§ **Problem**
Every line of the listing must be repeated in the answer without alteration.

§ **Given information**
----
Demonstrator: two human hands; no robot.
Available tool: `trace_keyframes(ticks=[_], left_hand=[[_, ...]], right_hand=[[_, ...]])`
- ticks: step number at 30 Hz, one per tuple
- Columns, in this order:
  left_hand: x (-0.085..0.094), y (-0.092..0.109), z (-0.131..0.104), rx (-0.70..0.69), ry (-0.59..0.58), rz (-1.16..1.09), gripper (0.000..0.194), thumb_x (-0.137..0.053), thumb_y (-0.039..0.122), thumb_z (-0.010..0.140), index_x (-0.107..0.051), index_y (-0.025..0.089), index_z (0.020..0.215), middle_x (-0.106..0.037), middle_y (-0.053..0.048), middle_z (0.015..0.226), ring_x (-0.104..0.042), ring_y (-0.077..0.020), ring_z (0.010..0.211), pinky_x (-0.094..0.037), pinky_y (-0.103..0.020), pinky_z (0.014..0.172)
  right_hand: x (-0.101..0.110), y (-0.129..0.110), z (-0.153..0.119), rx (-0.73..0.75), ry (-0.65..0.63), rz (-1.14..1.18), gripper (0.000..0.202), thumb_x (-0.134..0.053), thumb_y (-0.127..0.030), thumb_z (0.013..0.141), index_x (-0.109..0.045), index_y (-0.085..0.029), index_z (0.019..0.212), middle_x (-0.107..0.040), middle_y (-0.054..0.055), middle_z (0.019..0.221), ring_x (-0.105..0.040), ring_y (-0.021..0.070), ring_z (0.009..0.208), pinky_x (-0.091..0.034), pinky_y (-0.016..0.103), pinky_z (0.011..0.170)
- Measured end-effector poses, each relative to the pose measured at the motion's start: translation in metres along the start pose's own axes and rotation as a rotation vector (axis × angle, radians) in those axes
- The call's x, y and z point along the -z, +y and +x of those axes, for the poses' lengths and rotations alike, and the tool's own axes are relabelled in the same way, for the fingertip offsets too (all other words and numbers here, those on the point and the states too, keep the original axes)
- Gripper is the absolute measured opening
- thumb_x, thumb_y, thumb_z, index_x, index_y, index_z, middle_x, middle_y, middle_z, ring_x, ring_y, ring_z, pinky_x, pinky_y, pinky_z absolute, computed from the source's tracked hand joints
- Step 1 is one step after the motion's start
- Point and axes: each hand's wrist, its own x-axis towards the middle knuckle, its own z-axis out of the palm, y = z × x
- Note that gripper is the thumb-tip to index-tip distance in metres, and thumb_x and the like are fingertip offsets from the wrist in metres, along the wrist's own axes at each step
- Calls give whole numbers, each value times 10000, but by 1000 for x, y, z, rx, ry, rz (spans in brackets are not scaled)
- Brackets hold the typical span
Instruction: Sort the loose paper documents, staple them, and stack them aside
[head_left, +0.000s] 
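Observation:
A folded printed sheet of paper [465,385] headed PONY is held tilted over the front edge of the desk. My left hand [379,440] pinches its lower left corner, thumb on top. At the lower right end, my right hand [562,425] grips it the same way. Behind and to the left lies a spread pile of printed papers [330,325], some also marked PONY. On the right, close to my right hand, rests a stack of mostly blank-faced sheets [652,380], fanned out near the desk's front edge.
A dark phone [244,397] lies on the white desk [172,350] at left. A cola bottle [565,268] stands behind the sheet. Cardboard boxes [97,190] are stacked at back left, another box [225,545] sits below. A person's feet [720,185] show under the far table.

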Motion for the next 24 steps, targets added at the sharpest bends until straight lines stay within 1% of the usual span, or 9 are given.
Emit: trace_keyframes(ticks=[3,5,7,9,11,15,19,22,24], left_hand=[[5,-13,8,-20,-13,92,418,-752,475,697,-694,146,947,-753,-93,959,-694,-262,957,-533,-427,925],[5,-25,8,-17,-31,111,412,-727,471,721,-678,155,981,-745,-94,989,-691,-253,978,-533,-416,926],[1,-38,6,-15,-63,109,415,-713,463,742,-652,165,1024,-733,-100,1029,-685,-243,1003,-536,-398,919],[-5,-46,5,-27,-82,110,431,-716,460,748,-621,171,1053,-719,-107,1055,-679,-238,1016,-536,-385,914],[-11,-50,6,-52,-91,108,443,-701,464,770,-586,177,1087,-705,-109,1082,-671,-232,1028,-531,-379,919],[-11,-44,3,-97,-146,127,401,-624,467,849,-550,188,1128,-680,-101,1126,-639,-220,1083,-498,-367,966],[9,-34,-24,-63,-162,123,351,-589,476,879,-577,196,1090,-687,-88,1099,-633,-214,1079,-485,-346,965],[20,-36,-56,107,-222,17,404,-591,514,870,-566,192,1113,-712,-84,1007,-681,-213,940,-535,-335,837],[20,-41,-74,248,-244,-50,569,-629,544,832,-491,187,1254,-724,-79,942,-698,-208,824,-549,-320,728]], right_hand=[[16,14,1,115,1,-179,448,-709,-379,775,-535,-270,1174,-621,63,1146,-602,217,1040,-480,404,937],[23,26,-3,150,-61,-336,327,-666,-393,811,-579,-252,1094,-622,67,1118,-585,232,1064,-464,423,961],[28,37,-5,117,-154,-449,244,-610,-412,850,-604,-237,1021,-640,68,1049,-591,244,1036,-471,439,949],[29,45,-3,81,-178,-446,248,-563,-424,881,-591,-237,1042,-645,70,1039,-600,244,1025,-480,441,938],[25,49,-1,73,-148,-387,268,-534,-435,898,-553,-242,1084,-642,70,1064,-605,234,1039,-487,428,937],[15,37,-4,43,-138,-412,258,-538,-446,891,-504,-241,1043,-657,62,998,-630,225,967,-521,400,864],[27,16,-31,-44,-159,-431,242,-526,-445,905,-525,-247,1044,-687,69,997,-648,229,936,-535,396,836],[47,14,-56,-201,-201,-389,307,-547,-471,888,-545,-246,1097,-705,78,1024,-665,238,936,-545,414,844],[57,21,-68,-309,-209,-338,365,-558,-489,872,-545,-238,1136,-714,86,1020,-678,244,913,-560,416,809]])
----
§ **Exercise response**
Demonstrator: two human hands; no robot.
Available tool: `trace_keyframes(ticks=[_], left_hand=[[_, ...]], right_hand=[[_, ...]])`
- ticks: step number at 30 Hz, one per tuple
- Columns, in this order:
  left_hand: x (-0.085..0.094), y (-0.092..0.109), z (-0.131..0.104), rx (-0.70..0.69), ry (-0.59..0.58), rz (-1.16..1.09), gripper (0.000..0.194), thumb_x (-0.137..0.053), thumb_y (-0.039..0.122), thumb_z (-0.010..0.140), index_x (-0.107..0.051), index_y (-0.025..0.089), index_z (0.020..0.215), middle_x (-0.106..0.037), middle_y (-0.053..0.048), middle_z (0.015..0.226), ring_x (-0.104..0.042), ring_y (-0.077..0.020), ring_z (0.010..0.211), pinky_x (-0.094..0.037), pinky_y (-0.103..0.020), pinky_z (0.014..0.172)
  right_hand: x (-0.101..0.110), y (-0.129..0.110), z (-0.153..0.119), rx (-0.73..0.75), ry (-0.65..0.63), rz (-1.14..1.18), gripper (0.000..0.202), thumb_x (-0.134..0.053), thumb_y (-0.127..0.030), thumb_z (0.013..0.141), index_x (-0.109..0.045), index_y (-0.085..0.029), index_z (0.019..0.212), middle_x (-0.107..0.040), middle_y (-0.054..0.055), middle_z (0.019..0.221), ring_x (-0.105..0.040), ring_y (-0.021..0.070), ring_z (0.009..0.208), pinky_x (-0.091..0.034), pinky_y (-0.016..0.103), pinky_z (0.011..0.170)
- Measured end-effector poses, each relative to the pose measured at the motion's start: translation in metres along the start pose's own axes and rotation as a rotation vector (axis × angle, radians) in those axes
- The call's x, y and z point along the -z, +y and +x of those axes, for the poses' lengths and rotations alike, and the tool's own axes are relabelled in the same way, for the fingertip offsets too (all other words and numbers here, those on the point and the states too, keep the original axes)
- Gripper is the absolute measured opening
- thumb_x, thumb_y, thumb_z, index_x, index_y, index_z, middle_x, middle_y, middle_z, ring_x, ring_y, ring_z, pinky_x, pinky_y, pinky_z absolute, computed from the source's tracked hand joints
- Step 1 is one step after the motion's start
- Point and axes: each hand's wrist, its own x-axis towards the middle knuckle, its own z-axis out of the palm, y = z × x
- Note that gripper is the thumb-tip to index-tip distance in metres, and thumb_x and the like are fingertip offsets from the wrist in metres, along the wrist's own axes at each step
- Calls give whole numbers, each value times 10000, but by 1000 for x, y, z, rx, ry, rz (spans in brackets are not scaled)
- Brackets hold the typical span
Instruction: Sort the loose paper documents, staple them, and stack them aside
[head_left, +0.000s] 
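Observation:
A folded printed sheet of paper [465,385] headed PONY is held tilted over the front edge of the desk. My left hand [379,440] pinches its lower left corner, thumb on top. At the lower right end, my right hand [562,425] grips it the same way. Behind and to the left lies a spread pile of printed papers [330,325], some also marked PONY. On the right, close to my right hand, rests a stack of mostly blank-faced sheets [652,380], fanned out near the desk's front edge.
A dark phone [244,397] lies on the white desk [172,350] at left. A cola bottle [565,268] stands behind the sheet. Cardboard boxes [97,190] are stacked at back left, another box [225,545] sits below. A person's feet [720,185] show under the far table.
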
Motion for the next 24 steps, targets added at the sharpest bends until straight lines stay within 1% of the usual span, or 9 are given.
Emit: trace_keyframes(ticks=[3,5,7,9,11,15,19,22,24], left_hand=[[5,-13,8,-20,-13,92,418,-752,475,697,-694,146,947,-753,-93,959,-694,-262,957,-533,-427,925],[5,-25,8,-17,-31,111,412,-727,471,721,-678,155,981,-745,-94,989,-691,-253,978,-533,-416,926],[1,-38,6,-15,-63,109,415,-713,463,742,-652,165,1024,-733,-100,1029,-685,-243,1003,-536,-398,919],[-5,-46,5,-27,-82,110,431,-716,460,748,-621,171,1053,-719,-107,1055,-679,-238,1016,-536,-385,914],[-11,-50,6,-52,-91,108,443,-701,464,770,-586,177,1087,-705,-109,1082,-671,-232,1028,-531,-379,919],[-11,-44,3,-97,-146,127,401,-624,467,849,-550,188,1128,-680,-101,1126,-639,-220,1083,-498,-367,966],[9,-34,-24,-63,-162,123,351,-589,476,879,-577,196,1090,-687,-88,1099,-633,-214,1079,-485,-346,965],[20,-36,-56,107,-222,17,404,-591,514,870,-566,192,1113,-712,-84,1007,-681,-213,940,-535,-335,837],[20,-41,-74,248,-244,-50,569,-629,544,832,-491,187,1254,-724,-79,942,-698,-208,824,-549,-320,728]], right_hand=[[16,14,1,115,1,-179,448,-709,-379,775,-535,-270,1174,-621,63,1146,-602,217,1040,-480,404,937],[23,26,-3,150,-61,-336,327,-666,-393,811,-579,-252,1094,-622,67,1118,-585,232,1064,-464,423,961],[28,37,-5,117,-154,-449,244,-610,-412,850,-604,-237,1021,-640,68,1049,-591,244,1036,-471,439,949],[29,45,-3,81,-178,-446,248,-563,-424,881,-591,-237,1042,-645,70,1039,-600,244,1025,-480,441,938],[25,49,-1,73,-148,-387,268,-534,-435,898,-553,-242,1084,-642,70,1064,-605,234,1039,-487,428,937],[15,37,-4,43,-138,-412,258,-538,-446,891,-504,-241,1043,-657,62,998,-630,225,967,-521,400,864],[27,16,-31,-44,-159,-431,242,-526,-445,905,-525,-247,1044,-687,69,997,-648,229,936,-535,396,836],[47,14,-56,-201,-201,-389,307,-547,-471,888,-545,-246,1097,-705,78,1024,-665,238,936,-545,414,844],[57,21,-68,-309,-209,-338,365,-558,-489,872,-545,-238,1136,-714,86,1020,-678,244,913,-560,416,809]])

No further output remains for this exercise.